> **EXERCISE REQUIREMENTS**
From the line containing "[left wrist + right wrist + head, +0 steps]" to the line containing "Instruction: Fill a" in the records below, set down every line exactly as it stands, both ends included, and skip the pictures.

> **DATA FOR THIS TASK**

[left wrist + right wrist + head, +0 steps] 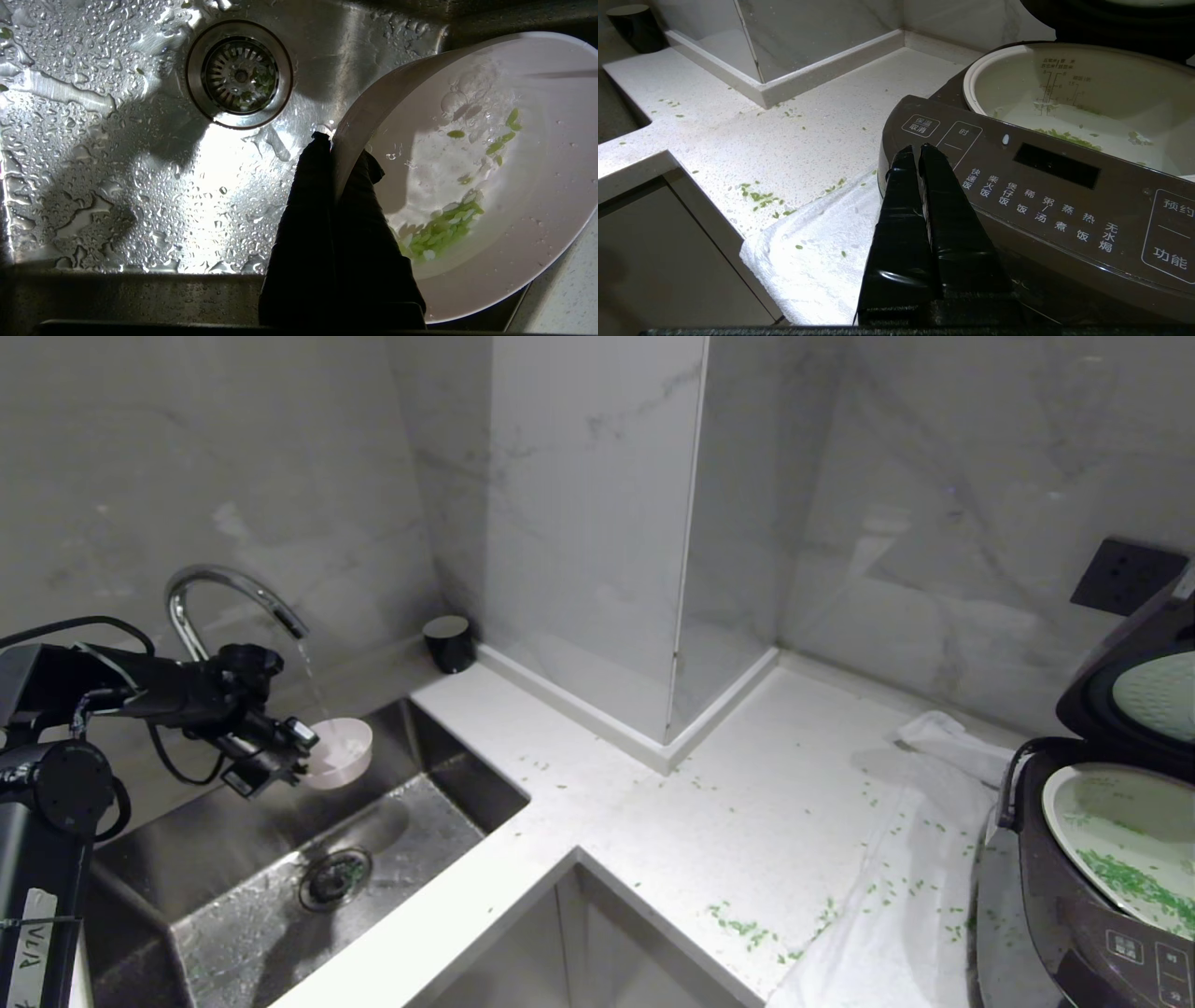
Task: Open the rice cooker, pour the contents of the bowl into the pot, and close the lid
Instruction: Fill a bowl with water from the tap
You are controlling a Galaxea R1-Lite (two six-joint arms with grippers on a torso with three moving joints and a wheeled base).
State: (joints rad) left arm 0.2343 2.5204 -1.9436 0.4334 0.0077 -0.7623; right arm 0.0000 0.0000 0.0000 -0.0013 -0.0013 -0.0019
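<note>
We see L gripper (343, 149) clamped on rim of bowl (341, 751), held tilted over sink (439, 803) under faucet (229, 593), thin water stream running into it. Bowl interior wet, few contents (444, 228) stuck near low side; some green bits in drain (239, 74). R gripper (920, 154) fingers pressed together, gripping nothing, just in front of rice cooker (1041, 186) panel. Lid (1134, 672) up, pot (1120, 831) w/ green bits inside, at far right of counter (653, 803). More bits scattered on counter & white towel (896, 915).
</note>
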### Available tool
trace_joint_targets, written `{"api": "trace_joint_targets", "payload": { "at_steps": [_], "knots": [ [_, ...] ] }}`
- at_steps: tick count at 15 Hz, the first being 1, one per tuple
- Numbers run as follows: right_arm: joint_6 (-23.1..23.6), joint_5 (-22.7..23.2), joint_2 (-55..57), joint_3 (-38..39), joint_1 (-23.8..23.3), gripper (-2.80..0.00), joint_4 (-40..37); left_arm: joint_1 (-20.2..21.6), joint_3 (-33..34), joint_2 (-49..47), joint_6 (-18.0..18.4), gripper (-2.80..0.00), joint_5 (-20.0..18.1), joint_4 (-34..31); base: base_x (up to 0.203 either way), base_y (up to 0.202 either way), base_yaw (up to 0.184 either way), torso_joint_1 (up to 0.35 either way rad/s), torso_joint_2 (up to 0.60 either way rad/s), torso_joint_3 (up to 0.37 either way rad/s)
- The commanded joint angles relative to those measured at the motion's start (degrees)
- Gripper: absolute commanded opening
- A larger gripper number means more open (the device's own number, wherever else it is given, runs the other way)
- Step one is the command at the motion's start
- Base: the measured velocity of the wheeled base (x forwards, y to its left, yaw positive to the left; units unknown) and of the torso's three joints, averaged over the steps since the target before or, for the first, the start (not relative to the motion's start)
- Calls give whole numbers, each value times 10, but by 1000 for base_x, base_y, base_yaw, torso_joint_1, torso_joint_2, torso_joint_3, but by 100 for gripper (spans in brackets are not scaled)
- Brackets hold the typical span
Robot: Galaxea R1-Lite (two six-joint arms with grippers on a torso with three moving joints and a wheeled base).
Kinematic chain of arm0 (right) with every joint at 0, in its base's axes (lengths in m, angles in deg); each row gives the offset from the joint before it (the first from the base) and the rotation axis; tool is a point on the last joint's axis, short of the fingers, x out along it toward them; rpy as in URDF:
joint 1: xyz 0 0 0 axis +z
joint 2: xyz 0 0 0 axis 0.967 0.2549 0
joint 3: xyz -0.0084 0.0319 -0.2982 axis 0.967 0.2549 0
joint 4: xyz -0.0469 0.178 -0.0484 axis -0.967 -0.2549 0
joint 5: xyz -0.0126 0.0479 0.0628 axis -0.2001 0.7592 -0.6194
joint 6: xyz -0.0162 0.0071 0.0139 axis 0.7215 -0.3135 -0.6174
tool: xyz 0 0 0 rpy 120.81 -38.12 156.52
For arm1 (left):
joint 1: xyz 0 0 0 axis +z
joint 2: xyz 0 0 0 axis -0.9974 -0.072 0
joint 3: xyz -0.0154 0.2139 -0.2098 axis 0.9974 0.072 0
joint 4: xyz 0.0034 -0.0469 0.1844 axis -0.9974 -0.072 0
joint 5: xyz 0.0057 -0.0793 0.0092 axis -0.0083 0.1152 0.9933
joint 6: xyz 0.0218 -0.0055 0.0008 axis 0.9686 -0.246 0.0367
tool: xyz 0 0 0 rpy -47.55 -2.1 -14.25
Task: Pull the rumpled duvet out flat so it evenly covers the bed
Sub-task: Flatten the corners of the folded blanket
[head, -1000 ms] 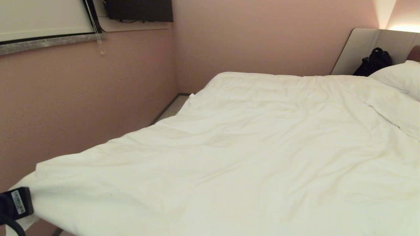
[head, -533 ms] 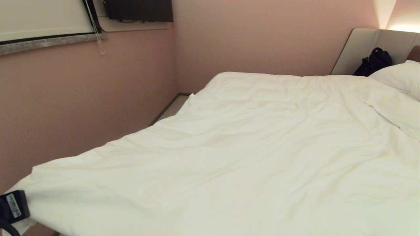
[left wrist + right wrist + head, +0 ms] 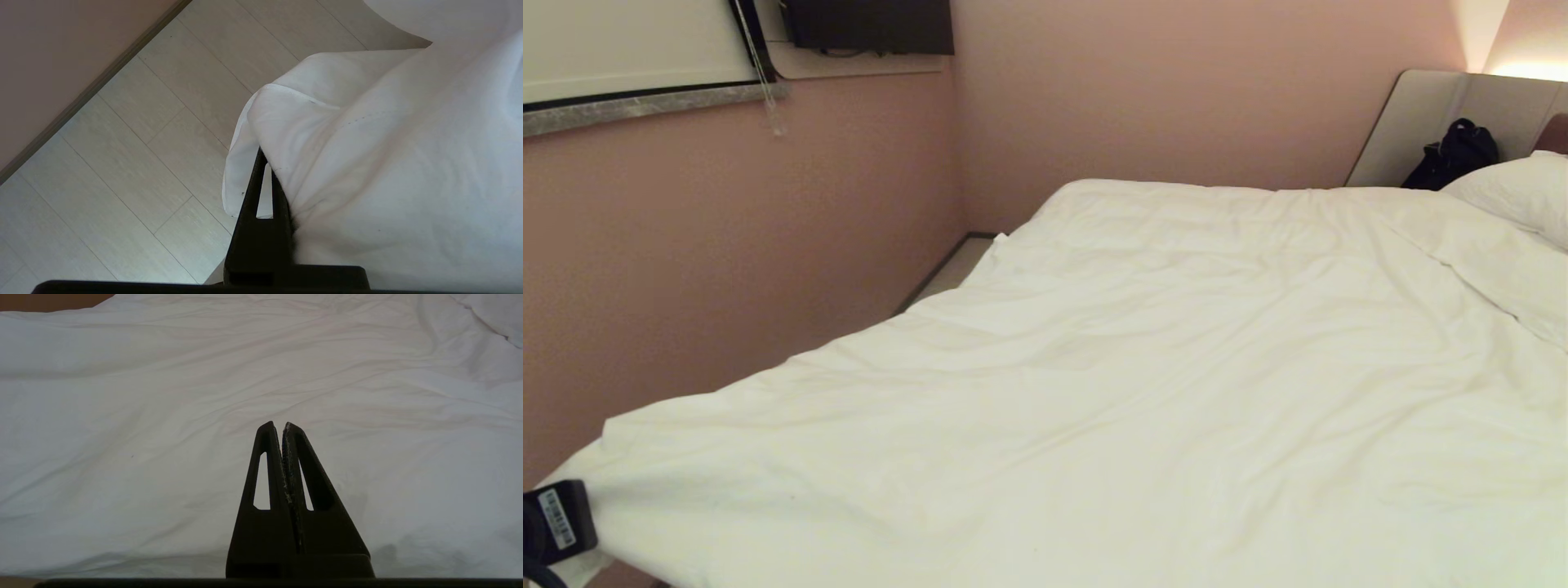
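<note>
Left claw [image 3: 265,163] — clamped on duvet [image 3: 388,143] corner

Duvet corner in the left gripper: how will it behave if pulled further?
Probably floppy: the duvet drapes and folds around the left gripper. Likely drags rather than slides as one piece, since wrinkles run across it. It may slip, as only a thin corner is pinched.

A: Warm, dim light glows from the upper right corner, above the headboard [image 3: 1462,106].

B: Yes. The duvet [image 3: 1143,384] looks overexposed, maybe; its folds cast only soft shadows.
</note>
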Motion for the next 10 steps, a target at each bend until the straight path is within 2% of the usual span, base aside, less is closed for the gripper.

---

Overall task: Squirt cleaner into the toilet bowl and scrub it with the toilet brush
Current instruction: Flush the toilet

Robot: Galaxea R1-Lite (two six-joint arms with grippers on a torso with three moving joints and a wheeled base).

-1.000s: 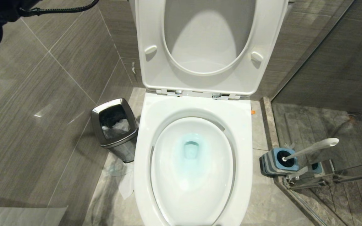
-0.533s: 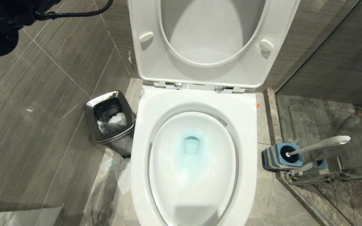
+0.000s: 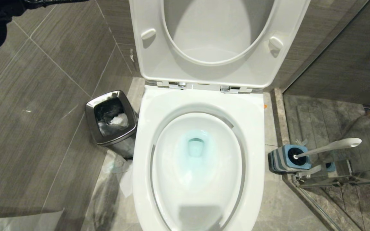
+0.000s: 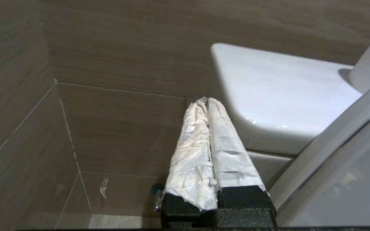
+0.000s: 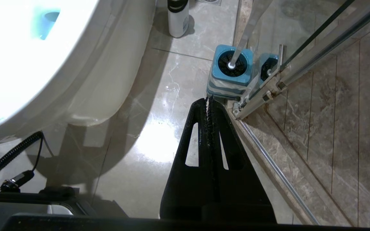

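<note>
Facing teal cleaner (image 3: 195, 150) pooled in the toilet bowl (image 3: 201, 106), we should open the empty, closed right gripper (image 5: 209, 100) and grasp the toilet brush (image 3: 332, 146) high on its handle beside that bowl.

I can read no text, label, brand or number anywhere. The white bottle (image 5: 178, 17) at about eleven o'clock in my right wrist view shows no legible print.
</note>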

> **RESULT OF THIS EXERCISE**
[left wrist + right wrist + head, +0 steps] 
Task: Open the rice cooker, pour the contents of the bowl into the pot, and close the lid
Instruction: Fill a bowl with water from the tap

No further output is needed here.